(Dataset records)

*****

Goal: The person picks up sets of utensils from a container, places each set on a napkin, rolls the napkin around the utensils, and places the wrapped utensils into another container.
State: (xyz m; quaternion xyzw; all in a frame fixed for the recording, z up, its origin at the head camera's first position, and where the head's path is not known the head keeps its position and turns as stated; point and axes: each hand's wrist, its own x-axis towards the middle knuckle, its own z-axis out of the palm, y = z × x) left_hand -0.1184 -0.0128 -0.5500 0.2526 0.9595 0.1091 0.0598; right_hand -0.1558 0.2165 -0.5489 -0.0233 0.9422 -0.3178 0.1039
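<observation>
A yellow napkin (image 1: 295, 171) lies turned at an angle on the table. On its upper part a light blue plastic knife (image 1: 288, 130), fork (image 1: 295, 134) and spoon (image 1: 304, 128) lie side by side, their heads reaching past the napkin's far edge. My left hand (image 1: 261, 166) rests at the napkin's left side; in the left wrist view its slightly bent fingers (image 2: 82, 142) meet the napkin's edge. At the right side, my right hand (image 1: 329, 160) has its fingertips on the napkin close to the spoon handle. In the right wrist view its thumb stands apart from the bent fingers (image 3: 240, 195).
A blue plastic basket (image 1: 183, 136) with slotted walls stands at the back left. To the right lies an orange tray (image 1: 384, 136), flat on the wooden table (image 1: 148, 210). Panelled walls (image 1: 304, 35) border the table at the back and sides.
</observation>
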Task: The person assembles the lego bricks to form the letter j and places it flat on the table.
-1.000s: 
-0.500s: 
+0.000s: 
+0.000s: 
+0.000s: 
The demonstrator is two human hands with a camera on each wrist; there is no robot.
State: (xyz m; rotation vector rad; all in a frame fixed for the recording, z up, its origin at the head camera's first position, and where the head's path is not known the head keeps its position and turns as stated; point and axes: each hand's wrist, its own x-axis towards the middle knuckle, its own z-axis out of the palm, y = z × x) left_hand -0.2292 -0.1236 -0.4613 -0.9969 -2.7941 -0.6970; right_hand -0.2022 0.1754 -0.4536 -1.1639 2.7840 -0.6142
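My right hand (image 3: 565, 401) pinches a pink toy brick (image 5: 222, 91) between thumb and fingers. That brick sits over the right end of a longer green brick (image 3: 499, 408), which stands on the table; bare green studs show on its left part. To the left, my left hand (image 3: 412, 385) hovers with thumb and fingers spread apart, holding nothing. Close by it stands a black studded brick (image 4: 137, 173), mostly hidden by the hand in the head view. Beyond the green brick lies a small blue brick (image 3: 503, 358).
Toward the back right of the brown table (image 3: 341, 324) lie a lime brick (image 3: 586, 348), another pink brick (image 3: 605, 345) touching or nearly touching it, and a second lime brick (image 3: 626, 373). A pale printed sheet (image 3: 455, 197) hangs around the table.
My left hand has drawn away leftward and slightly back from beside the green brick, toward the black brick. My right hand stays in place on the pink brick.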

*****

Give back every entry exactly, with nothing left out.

**Response area:**
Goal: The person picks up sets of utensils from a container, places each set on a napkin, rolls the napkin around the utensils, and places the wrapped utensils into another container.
State: (xyz m; quaternion xyzw; all in a frame fixed for the recording, z up, its origin at the head camera's first position, and where the head's path is not known the head keeps its position and turns as stated; point and axes: each hand's wrist, its own x-axis towards the middle knuckle, its own z-axis out of the palm, y = z × x) left_hand -0.1184 -0.0128 -0.5500 0.2526 0.9595 0.1091 0.0598; right_hand -0.1558 0.2165 -0.5489 -0.0233 0.9422 -0.3178 0.1039
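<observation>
A yellow napkin (image 1: 295, 171) lies turned at an angle on the table. On its upper part a light blue plastic knife (image 1: 288, 130), fork (image 1: 295, 134) and spoon (image 1: 304, 128) lie side by side, their heads reaching past the napkin's far edge. My left hand (image 1: 261, 166) rests at the napkin's left side; in the left wrist view its slightly bent fingers (image 2: 82, 142) meet the napkin's edge. At the right side, my right hand (image 1: 329, 160) has its fingertips on the napkin close to the spoon handle. In the right wrist view its thumb stands apart from the bent fingers (image 3: 240, 195).
A blue plastic basket (image 1: 183, 136) with slotted walls stands at the back left. To the right lies an orange tray (image 1: 384, 136), flat on the wooden table (image 1: 148, 210). Panelled walls (image 1: 304, 35) border the table at the back and sides.
</observation>
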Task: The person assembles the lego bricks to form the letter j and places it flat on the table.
-1.000s: 
-0.500s: 
+0.000s: 
+0.000s: 
+0.000s: 
The demonstrator is two human hands with a camera on each wrist; there is no robot.
State: (xyz m; rotation vector rad; all in a frame fixed for the recording, z up, its origin at the head camera's first position, and where the head's path is not known the head keeps its position and turns as stated; point and axes: each hand's wrist, its own x-axis towards the middle knuckle, its own z-axis out of the palm, y = z × x) left_hand -0.2292 -0.1236 -0.4613 -0.9969 -2.7941 -0.6970; right_hand -0.2022 0.1754 -0.4536 -1.1639 2.7840 -0.6142
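My right hand (image 3: 565, 401) pinches a pink toy brick (image 5: 222, 91) between thumb and fingers. That brick sits over the right end of a longer green brick (image 3: 499, 408), which stands on the table; bare green studs show on its left part. To the left, my left hand (image 3: 412, 385) hovers with thumb and fingers spread apart, holding nothing. Close by it stands a black studded brick (image 4: 137, 173), mostly hidden by the hand in the head view. Beyond the green brick lies a small blue brick (image 3: 503, 358).
Toward the back right of the brown table (image 3: 341, 324) lie a lime brick (image 3: 586, 348), another pink brick (image 3: 605, 345) touching or nearly touching it, and a second lime brick (image 3: 626, 373). A pale printed sheet (image 3: 455, 197) hangs around the table.
My left hand has drawn away leftward and slightly back from beside the green brick, toward the black brick. My right hand stays in place on the pink brick.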

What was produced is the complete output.